Random Thoughts

Dr. Dobb's Journal January, 2005

By Michael Swaine

Michael is editor-at-large for DDJ. He can be contacted at mike@swaine.com.

Randomness is a glittering snowflake of a concept: utterly familiar yet beautiful and intricate when examined closely. And when you examine it too closely, it evaporates, leaving you wondering if it was just something you imagined. Science writer Ian Stewart recently posed the question of whether randomness even exists, or if it is just an invention of our superstitious minds ("Randomness," New Scientist, September 25, 2004).

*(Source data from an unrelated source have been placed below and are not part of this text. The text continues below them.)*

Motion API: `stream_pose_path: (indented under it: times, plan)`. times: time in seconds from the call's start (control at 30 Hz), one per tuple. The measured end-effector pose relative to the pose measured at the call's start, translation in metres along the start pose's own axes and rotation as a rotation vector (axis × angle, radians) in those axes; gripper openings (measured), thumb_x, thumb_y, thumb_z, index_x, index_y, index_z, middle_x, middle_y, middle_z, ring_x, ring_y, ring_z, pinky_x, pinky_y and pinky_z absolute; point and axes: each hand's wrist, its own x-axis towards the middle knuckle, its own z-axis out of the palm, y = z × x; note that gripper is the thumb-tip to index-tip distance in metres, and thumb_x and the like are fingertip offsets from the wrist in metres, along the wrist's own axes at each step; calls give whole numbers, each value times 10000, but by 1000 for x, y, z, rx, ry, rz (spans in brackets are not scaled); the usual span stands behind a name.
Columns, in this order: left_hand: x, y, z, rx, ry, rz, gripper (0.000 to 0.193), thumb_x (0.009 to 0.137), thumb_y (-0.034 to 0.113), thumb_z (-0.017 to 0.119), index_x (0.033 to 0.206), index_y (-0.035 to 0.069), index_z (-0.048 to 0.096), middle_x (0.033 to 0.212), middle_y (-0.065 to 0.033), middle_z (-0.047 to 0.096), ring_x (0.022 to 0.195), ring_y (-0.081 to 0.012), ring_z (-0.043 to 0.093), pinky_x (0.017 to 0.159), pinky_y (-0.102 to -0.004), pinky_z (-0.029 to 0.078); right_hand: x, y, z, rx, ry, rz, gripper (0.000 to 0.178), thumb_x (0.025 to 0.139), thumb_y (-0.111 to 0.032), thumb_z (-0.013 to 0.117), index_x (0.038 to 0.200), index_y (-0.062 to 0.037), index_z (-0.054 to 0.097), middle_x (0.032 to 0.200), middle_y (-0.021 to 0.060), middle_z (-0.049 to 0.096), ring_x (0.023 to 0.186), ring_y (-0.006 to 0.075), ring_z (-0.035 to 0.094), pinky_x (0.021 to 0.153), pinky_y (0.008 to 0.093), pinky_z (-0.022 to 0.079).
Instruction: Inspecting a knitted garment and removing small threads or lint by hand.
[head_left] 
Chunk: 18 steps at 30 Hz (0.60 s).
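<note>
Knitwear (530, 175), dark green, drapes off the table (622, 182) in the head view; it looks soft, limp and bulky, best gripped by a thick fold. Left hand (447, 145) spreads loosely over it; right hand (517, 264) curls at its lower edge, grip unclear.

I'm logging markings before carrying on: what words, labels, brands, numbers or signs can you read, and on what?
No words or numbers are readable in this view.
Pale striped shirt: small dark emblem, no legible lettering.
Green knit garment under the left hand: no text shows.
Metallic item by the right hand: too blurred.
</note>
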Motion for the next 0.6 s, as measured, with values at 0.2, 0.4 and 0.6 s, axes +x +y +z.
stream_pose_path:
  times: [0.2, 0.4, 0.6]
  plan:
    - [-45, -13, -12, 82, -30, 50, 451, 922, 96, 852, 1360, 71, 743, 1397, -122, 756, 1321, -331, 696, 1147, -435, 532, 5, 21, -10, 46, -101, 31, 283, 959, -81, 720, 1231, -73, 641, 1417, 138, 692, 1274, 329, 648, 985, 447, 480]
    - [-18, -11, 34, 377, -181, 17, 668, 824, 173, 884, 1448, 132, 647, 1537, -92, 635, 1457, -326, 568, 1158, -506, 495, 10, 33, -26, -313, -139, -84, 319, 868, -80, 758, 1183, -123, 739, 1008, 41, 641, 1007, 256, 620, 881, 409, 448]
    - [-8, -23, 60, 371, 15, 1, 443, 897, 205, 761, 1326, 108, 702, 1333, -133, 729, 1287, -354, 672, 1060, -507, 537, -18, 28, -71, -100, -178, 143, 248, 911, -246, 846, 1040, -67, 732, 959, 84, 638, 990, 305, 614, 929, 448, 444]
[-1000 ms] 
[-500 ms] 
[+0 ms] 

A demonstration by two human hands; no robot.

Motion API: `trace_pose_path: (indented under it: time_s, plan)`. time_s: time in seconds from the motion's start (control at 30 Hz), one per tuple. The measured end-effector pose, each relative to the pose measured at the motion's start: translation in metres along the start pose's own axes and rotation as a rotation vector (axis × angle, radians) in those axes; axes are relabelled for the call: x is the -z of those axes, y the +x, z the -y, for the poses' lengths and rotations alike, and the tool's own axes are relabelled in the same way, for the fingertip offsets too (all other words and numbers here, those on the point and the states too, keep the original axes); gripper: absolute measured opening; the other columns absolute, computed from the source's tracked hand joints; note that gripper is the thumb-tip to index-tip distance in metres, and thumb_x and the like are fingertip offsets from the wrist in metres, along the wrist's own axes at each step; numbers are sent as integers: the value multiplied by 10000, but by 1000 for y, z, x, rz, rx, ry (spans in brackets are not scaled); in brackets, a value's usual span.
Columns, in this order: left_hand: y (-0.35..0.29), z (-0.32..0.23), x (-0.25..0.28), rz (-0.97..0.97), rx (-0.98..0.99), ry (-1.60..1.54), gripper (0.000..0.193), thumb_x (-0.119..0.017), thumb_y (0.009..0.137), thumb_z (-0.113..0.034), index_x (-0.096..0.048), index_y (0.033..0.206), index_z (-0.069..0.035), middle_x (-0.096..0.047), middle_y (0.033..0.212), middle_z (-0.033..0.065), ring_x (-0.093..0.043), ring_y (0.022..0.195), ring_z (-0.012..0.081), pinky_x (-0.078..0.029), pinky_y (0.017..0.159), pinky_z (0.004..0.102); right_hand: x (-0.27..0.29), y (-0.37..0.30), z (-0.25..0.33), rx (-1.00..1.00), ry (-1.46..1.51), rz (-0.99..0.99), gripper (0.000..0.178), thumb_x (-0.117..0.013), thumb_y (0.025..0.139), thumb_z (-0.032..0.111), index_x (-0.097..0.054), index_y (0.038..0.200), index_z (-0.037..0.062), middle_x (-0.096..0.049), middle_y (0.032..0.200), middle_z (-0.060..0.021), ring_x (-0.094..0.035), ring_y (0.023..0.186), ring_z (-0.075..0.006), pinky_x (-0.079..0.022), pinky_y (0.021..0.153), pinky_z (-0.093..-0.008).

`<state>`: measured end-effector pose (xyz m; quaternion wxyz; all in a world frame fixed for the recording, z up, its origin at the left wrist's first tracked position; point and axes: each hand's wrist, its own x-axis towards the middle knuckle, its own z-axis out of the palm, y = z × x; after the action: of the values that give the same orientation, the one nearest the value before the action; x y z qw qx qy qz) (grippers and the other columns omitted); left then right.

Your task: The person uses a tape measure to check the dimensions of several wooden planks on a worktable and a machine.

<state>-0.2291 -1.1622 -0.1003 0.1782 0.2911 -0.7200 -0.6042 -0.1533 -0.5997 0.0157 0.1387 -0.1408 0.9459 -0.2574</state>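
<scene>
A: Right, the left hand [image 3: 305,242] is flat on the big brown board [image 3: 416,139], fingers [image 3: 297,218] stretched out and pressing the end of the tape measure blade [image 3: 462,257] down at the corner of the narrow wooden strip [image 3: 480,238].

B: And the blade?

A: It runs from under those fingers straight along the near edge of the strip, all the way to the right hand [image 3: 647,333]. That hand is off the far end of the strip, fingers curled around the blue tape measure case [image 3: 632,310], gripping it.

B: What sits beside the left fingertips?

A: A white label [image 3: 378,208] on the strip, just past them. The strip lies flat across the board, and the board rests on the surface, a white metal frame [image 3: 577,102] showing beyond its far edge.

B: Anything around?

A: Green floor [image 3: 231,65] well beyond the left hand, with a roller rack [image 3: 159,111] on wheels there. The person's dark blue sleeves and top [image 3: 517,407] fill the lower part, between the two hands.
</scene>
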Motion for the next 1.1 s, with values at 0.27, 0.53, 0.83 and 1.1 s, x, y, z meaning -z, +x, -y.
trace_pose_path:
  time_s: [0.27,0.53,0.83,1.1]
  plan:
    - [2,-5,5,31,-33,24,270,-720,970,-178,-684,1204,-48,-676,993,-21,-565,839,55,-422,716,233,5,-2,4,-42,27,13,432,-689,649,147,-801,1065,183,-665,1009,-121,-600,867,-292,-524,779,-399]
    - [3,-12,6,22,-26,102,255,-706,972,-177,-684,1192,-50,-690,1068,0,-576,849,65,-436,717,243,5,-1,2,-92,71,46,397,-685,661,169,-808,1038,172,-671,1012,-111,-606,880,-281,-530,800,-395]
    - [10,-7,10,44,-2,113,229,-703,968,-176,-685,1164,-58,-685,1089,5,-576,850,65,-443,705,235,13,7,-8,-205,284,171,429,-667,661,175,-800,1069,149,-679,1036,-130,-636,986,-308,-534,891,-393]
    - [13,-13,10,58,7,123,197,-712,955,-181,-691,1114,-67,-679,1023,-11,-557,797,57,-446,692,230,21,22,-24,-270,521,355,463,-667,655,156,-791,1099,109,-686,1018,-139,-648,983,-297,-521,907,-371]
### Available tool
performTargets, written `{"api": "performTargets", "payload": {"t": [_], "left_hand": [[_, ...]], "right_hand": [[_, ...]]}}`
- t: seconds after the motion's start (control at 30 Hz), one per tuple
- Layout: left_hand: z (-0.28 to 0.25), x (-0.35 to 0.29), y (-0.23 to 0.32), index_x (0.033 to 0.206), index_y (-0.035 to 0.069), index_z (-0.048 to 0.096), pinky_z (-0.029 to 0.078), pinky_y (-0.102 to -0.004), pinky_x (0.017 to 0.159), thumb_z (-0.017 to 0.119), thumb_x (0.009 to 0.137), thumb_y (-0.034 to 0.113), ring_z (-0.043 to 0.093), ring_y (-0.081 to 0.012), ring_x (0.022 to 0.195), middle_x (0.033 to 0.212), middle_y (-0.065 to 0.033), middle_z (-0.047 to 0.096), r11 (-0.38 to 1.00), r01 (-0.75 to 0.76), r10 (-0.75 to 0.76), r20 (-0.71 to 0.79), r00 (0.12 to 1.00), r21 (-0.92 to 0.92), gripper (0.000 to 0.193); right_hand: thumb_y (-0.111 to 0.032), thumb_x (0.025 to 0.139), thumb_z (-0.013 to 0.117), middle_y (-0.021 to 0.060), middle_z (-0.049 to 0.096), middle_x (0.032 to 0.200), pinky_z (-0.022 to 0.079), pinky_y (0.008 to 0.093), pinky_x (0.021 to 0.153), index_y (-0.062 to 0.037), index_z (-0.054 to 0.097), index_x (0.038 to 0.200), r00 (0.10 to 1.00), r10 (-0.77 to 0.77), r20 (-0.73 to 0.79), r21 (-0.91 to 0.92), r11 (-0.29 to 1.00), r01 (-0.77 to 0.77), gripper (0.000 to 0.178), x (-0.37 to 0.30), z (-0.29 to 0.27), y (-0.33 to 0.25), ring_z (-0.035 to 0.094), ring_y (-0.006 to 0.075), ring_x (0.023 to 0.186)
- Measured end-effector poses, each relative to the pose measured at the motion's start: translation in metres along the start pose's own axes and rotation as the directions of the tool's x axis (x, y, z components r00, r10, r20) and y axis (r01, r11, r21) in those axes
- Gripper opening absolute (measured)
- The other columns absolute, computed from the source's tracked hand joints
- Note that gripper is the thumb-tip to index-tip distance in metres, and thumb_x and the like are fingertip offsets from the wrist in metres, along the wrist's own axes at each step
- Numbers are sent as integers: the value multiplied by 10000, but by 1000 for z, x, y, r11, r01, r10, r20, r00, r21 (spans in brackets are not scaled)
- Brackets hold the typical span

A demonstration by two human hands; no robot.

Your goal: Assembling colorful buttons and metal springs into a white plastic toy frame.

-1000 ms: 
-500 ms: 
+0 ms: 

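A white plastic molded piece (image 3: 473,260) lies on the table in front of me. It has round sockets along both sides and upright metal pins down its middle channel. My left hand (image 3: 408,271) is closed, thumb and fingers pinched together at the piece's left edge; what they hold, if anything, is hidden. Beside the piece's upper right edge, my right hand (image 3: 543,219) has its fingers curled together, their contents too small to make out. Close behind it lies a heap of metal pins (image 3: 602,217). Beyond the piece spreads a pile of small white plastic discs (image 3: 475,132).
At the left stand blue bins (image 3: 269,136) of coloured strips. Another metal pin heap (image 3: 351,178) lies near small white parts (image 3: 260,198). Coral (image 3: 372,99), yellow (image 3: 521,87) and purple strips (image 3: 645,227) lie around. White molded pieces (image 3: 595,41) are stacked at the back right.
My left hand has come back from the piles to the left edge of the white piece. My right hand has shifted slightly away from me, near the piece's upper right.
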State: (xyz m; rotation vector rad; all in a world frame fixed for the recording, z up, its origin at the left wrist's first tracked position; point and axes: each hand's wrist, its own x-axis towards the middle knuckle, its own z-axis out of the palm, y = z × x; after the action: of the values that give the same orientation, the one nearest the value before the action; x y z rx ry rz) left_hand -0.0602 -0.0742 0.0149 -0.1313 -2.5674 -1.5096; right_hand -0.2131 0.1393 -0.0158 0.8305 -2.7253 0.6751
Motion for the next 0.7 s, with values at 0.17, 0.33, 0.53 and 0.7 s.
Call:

Real or imaginary, randomness comes in flavors and displays itself in facets: It can be classical or quantum, a mark of superstition or a measure of ignorance, certain or uncertain, ergodic, or chaotic. It's related to heat, and you can improve algorithms by "heating" them up with some gratuitous randomness; but it's also related to noise, and allows you to sort noises according to their "colors."

Randomize bits and you have a cryptogram. Randomize letters and you have an anagram. Randomize thoughts and you have a Paradigm, or at least a "Paradigms" column. At the end of this month's random walk, I'll derandomize the anagram I published here three months ago.

Superstition

Conventional wisdom (which is to say, random public opinion) holds that there is "real" randomness at the heart of all things, a peculiar quantum randomness that cannot be removed. This, CW says, is different from "classical" randomness, which is just a measure of our own ignorance and can be reduced by acquiring more information.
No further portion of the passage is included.